A North Korean cyber hacking group breached the security of a South Korean state-run nuclear research institute’s computer network last month, a South Korean opposition lawmaker alleged Friday.
“According to Rep. Ha Tae-keung of the main opposition [conservative] People Power Party, 13 external Internet Protocol (IP) addresses were found to have breached the internal network of the Korea Atomic Energy Research Institute (KAERI) on May 14,” South Korea’s Yonhap News Agency reported June 18.
Ha claimed, “Some of the [IP] addresses were traced back to hacking servers of ‘kimsuky,’ a North Korean cyberespionage group,” according to Yonhap.
The legislator cited “data analysis done by Seoul-based IssueMakersLab, an expert group of malware analysts,” to support his theory that North Korea’s Kimsuky group was responsible for the hacking, according to Pulse News, the English web edition of South Korea’s Maeli Business Newspaper.
“[S]ome of the IP addresses that breached the KAERI network were found to have used the email address of Moon Chung-in, a former special foreign policy adviser to [current South Korean] President Moon Jae-in,” Ha further claimed on Friday.
Moon Chung-in’s email account was reportedly hacked in 2018 while President Moon was already serving as South Korea’s president, according to Yonhap.

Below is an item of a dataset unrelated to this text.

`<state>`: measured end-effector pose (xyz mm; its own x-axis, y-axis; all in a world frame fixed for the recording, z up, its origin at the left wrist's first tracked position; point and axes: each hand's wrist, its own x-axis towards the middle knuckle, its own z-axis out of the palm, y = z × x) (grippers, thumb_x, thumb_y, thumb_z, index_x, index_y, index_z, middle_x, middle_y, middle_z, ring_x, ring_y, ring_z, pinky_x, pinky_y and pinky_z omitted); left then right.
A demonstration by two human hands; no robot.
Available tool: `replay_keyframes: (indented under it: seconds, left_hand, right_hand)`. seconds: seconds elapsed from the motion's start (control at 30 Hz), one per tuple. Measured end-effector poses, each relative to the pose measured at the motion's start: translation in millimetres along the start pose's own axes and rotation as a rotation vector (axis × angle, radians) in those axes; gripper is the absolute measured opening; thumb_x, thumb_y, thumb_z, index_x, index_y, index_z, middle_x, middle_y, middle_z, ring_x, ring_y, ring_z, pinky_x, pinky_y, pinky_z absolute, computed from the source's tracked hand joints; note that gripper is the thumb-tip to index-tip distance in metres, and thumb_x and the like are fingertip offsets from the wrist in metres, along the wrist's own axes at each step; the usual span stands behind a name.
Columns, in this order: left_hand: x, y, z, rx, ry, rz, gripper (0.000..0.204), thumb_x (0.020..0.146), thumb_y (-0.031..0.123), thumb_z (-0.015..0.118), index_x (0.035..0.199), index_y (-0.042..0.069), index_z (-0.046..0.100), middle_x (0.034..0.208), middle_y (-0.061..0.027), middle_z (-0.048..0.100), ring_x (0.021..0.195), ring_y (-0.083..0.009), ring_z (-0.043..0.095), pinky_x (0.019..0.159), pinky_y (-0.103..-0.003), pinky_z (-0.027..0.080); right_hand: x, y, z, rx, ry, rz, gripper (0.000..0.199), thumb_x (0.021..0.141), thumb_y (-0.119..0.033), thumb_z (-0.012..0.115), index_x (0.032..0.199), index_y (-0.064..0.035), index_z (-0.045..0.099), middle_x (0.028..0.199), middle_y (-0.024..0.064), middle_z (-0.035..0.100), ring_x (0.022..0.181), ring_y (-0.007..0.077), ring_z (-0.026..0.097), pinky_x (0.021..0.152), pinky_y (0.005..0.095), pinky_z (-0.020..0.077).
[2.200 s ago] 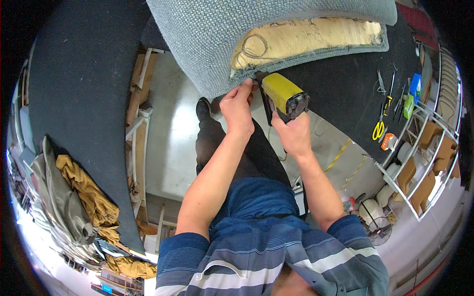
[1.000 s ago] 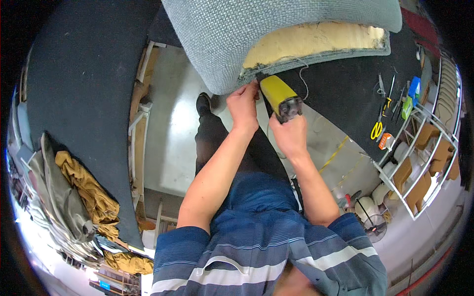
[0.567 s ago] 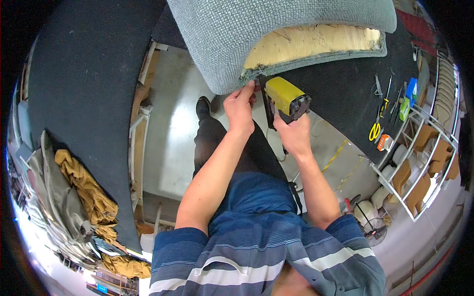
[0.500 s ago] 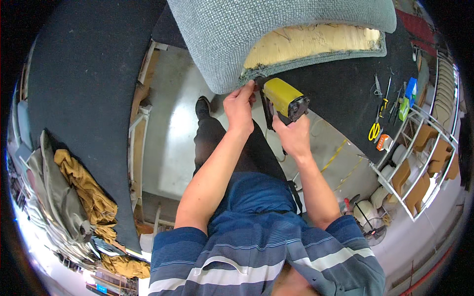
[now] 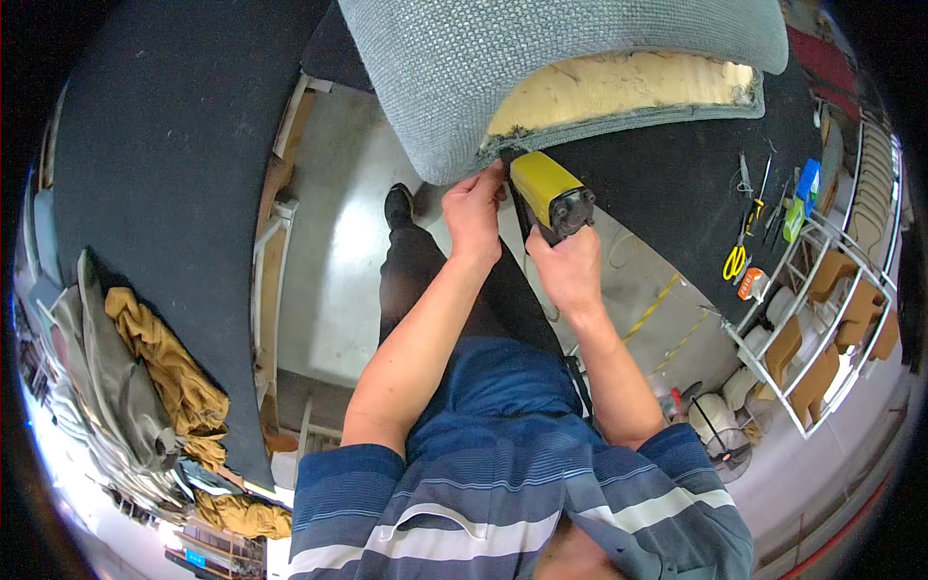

“The presidential office failed to track down the attacker at the time, but in 2020, a local cybersecurity firm reported that ‘kimsuky’ apparently distributed phishing emails targeting the former adviser,” the news agency noted.
Speaking at Friday’s press conference, which took place at South Korea’s National Assembly, or national legislature, building, Ha claimed that KAERI “initially tried to cover up” the cybersecurity breach on May 14, telling Ha’s office “the incident did not take place.”
“Ha called on the [South Korean] government to probe the case, pointing out that the administration [of left-wing President Moon Jae-in] has been hesitant to admit North Korea’s cyberattacks,” according to Yonhap.
Despite KAERI’s alleged denial of the cyber hacking, the South Korean government-run entity “admitted” on June 18, shortly after Ha’s press conference, that “its internal network was indeed breached [on May 14] but added that it was still investigating who the culprit was and whether its data was actually stolen,” according to Yonhap.
The South Korean news agency describes Kimsuky as a known unit within North Korea’s Reconnaissance General Bureau, which serves as the nation’s military intelligence agency.
“The group is believed to be behind the cyber breach of manufacturers of COVID-19 [Chinese coronavirus] vaccines and treatments, including Britain-based AstraZeneca and South Korea’s Celltrion, last year,” Yonhap reported on June 18.
“The Kimsuky APT [advanced persistent threat] group has most likely been operating since 2012,” the U.S. government’s Cybersecurity and Infrastructure Security Agency (CISA) wrote in an advisory published in October 2020.
“Kimsuky is most likely tasked by the North Korean regime with a global intelligence gathering mission [and] … conducts its intelligence collection activities against individuals and organizations in South Korea, Japan, and the United States,” according to CISA.
“Kimsuky focuses its intelligence collection activities on foreign policy and national security issues related to the Korean peninsula, nuclear policy, and sanctions,” the U.S. Department of Homeland Security agency wrote in its report.